Pensé que ese día terminaría tranquilo. Que podría escribir en mi cuaderno, revisar algunos casos pendientes, tal vez salir antes de que el cielo se tiñera de azul profundo. Pero la vida, como siempre, tenía otros planes.

Eran casi las ocho de la noche cuando escuché el sonido de ruedas apresuradas en el pasillo. Minji entró al área de urgencias con el rostro tenso.

—Jisung, necesitamos tu ayuda. Es una joven… veinte años, quizás menos. Está en labor de parto. Tiene golpes. Muchos. Y está muy débil.

Me levanté sin pensarlo. Corrí tras ella hasta la sala de ingreso. Y allí la vi.

Una figura delgada, casi desvanecida, yacía en la camilla. Su rostro estaba cubierto de moretones, los labios partidos, y el cabello revuelto como si hubiera corrido bajo la lluvia. Pero lo que más me impactó fue el bulto en su vientre. Estaba en trabajo de parto. Y entre susurros, apenas audibles, suplicaba:

—Ayúdenme… por favor… ayúdenme…

Me acerqué con cuidado, agachándome a su altura como lo hago con los niños. Sus ojos se abrieron apenas, y vi en ellos algo que me rompió por dentro: miedo, sí, pero también una esperanza desesperada. Como si su cuerpo ya no pudiera más, pero su alma se aferrara a la vida que llevaba dentro.

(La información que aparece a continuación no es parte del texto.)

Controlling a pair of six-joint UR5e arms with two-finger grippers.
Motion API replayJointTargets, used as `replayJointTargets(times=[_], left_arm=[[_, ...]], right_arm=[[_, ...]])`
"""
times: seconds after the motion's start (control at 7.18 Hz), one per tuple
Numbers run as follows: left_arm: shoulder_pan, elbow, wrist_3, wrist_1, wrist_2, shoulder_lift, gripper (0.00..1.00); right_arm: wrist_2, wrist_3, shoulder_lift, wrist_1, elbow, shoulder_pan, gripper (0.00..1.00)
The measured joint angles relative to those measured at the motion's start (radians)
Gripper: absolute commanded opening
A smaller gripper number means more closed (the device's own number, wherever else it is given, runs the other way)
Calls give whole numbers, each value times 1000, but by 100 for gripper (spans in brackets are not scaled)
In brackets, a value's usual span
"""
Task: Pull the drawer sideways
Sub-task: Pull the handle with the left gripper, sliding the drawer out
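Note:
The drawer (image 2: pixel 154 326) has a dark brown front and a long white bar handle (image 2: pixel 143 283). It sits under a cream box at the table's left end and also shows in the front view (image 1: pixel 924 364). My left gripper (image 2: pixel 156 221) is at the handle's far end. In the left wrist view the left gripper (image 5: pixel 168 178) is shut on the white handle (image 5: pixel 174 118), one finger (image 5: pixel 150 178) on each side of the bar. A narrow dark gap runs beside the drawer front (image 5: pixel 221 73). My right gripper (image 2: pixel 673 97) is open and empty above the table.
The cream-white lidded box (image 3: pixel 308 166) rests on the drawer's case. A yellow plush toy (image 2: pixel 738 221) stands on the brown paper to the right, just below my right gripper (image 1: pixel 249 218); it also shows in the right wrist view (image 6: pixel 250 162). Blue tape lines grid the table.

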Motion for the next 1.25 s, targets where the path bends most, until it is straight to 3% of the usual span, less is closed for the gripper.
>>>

—Estás a salvo —le dije, con la voz más firme y suave que pude—. Vamos a ayudarte. No estás sola.

Ella intentó hablar, pero solo salió un gemido. Tomé su mano. Estaba helada. Minji comenzó a preparar todo para el parto, mientras yo revisaba sus signos vitales. Estaban al límite. El bebé venía, y rápido. No había tiempo para trasladarla. Teníamos que actuar allí mismo.

Mientras trabajábamos, no podía dejar de pensar en lo injusto que era. ¿Quién le había hecho esto? ¿Cómo había llegado hasta aquí? ¿Y cómo podía tener aún fuerzas para traer una vida al mundo?

Tenía aproximadamente veinte años, con signos evidentes de trauma físico: hematomas periorbitarios, escoriaciones en antebrazos y muslos, y una marcada palidez que indicaba hipotensión. Pero lo más urgente no eran sus heridas externas. Estaba en trabajo de parto activo, con contracciones intensas cada tres minutos, y una dilatación cervical de ocho centímetros. El líquido amniótico ya había roto, y presentaba meconio. Eso me preocupó.

Era mi primera vez atendiendo un parto sin supervisión directa. Sabía la teoría, había asistido a varios durante mi formación, pero esta vez era distinto. Yo era el responsable. Y ella… ella apenas podía sostenerse.